Search the records for the word "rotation". Copy every line where it appears.

Dataset entries:

◇ ◇ ◇ ◇ ◇

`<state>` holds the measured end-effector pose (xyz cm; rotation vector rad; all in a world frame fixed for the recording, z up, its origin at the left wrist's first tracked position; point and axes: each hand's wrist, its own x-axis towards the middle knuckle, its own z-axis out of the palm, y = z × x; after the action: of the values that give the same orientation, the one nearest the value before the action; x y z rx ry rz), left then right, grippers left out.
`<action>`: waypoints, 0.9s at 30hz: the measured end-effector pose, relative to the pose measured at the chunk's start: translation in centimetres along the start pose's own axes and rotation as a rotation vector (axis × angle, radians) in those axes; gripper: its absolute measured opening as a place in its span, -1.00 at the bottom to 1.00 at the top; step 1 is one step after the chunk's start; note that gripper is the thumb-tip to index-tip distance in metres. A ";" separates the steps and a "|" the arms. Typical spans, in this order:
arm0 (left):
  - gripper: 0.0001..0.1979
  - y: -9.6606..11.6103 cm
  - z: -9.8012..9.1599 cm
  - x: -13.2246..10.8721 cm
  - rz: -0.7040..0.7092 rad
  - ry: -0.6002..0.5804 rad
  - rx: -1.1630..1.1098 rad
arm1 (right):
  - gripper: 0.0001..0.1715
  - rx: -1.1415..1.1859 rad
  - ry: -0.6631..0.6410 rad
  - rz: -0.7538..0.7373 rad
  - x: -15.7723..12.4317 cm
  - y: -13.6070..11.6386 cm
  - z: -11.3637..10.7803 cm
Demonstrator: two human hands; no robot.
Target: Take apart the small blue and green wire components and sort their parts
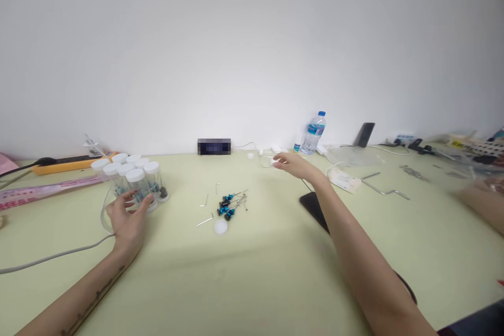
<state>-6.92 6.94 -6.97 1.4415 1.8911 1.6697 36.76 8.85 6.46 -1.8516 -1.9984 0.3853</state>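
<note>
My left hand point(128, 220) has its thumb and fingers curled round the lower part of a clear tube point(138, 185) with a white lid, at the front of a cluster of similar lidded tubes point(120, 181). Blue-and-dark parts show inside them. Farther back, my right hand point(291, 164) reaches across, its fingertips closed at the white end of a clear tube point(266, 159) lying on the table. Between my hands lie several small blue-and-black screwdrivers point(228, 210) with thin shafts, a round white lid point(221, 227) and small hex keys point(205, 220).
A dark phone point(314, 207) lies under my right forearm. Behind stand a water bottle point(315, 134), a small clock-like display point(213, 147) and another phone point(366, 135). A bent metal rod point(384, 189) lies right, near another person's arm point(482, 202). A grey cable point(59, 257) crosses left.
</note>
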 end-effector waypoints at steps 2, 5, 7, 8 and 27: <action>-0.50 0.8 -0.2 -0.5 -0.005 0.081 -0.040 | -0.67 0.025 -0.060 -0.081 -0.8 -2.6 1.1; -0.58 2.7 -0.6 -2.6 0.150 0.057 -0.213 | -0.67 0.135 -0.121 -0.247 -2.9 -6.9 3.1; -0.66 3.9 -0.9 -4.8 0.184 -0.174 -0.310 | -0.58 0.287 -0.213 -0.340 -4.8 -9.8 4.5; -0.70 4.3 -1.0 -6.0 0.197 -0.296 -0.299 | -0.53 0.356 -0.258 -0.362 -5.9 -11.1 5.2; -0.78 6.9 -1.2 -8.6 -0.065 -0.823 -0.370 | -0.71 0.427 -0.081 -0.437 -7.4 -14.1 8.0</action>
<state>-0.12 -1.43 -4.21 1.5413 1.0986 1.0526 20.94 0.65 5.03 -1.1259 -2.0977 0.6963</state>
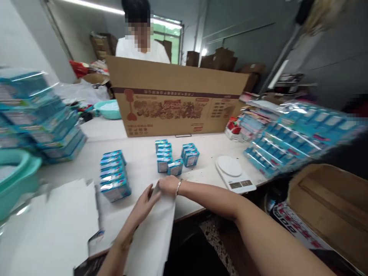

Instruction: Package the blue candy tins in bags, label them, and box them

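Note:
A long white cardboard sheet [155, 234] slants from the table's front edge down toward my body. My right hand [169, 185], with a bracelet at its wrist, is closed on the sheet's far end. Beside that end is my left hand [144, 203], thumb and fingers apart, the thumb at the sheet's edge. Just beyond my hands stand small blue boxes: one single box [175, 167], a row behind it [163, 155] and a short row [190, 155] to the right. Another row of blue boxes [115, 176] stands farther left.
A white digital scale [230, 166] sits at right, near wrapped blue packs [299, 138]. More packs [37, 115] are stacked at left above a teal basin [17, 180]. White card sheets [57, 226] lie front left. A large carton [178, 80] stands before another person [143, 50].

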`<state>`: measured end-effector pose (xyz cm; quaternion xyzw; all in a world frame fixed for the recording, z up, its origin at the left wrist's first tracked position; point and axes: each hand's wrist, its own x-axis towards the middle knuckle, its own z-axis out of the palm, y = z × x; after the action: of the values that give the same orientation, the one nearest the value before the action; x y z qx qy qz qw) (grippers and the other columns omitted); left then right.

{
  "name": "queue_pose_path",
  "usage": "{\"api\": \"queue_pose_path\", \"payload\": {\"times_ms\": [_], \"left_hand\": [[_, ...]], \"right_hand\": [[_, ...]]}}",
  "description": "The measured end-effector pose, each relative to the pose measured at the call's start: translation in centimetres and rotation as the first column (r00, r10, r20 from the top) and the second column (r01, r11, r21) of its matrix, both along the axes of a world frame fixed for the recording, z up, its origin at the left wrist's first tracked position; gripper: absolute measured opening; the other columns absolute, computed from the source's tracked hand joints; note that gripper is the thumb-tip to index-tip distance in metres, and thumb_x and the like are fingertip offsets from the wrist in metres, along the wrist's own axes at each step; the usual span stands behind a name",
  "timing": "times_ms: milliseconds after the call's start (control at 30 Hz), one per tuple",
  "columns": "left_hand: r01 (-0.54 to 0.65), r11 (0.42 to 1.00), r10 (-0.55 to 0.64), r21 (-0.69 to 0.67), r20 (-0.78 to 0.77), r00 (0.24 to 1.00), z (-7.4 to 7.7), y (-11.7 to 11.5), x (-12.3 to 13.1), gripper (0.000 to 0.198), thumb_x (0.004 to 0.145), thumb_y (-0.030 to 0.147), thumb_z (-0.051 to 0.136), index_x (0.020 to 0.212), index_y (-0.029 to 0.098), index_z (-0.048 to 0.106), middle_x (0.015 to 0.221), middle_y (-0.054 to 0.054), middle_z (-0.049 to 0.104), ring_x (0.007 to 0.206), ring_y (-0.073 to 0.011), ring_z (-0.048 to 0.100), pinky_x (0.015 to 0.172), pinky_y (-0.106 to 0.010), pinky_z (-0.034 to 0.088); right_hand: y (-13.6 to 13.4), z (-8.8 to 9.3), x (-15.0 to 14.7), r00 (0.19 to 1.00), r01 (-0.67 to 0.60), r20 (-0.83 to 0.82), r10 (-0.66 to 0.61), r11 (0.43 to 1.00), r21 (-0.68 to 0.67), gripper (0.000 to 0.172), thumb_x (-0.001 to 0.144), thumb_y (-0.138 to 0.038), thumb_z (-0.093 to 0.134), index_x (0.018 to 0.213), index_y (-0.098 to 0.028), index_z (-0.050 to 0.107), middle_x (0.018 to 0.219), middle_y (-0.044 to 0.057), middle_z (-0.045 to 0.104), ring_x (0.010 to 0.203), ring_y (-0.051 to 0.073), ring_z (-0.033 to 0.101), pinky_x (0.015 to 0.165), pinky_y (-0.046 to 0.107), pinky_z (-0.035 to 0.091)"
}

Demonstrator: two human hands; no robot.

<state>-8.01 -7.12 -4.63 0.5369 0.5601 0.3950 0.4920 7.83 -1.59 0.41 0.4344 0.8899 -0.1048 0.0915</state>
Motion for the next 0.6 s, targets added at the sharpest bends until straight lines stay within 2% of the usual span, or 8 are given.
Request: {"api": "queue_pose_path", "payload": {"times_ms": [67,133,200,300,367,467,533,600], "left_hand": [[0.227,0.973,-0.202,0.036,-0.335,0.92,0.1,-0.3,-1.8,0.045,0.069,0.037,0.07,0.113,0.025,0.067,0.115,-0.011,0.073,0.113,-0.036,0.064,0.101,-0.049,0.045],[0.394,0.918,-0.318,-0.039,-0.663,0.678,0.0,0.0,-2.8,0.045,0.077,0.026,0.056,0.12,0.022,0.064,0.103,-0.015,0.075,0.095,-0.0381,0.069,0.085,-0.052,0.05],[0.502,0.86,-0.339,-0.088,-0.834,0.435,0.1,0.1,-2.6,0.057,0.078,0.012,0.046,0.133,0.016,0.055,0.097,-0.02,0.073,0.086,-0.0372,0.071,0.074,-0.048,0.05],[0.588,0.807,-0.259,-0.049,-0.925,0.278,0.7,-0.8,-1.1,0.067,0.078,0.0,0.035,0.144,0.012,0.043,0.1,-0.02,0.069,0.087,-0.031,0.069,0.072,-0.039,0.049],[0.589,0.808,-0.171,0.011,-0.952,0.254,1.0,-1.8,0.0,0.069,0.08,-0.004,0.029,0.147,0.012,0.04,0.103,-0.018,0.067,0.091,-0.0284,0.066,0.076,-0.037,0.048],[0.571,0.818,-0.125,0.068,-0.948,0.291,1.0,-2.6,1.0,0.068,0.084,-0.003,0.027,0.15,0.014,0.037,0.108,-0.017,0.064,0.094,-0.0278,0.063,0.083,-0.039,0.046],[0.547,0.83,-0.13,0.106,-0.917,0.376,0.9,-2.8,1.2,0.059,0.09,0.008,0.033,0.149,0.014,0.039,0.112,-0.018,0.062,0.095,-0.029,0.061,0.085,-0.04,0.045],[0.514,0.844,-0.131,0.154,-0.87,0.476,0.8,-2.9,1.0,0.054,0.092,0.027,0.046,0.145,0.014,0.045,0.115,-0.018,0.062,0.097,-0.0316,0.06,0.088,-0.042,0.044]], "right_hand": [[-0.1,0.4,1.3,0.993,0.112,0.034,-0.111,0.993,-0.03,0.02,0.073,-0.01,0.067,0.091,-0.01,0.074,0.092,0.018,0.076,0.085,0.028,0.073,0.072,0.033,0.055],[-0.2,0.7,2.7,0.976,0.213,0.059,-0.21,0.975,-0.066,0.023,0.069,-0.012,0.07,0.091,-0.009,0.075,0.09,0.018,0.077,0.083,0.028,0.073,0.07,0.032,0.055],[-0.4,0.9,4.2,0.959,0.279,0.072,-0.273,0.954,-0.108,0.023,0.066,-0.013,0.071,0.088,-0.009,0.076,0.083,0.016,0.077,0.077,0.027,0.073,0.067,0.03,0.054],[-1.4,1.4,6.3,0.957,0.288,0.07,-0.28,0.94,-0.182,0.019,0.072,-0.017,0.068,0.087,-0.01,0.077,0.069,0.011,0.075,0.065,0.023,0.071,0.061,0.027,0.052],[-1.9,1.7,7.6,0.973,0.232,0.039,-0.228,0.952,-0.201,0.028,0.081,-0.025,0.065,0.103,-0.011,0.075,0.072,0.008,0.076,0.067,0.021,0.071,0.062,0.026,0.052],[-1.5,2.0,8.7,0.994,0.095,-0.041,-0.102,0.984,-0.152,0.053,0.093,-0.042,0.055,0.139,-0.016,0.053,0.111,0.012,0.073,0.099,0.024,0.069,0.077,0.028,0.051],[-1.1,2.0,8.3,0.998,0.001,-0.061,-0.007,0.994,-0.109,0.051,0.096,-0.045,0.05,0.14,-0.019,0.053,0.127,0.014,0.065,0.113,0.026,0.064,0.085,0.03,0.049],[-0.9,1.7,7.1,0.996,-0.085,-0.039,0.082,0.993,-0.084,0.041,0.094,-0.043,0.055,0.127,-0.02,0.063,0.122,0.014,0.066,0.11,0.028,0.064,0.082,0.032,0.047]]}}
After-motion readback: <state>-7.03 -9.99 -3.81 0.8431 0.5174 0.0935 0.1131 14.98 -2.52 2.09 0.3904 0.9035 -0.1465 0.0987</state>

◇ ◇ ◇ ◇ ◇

**The answer**
`<state>` holds the measured end-effector pose (xyz cm; rotation vector rad; all in a world frame fixed for the recording, z up, its origin at the left wrist's first tracked position; point and axes: each hand's wrist, its own x-axis towards the middle knuckle, its own z-axis out of the palm, y = z × x; after the action: of the values that give the same orientation, the one nearest the value before the action; x y z rx ry rz), left then right, grippers left out.
`<action>`: waypoints, 0.9s at 30hz: the measured end-effector pose, relative to the pose measured at the chunk's start: translation in centimetres along the start pose's own axes and rotation as a rotation vector (axis × angle, radians) in those axes; gripper: its absolute measured opening as a place in its span, -1.00 at the bottom to 1.00 at the top; step 1 is one step after the chunk's start; note that gripper is the thumb-tip to index-tip distance in metres. A ";" separates the steps and a "|" the arms. Typical spans, in this order:
  "description": "The measured end-effector pose, each relative to the pose measured at the call's start: translation in centimetres and rotation as the first column (r00, r10, r20 from the top) and the second column (r01, r11, r21) of its matrix, both along the axes of a world frame fixed for the recording, z up, its origin at the left wrist's first tracked position; gripper: absolute measured opening; the other columns absolute, computed from the source's tracked hand joints; note that gripper is the thumb-tip to index-tip distance in metres, and thumb_x and the like are fingertip offsets from the wrist in metres, along the wrist's own axes at each step; the usual span stands behind a name",

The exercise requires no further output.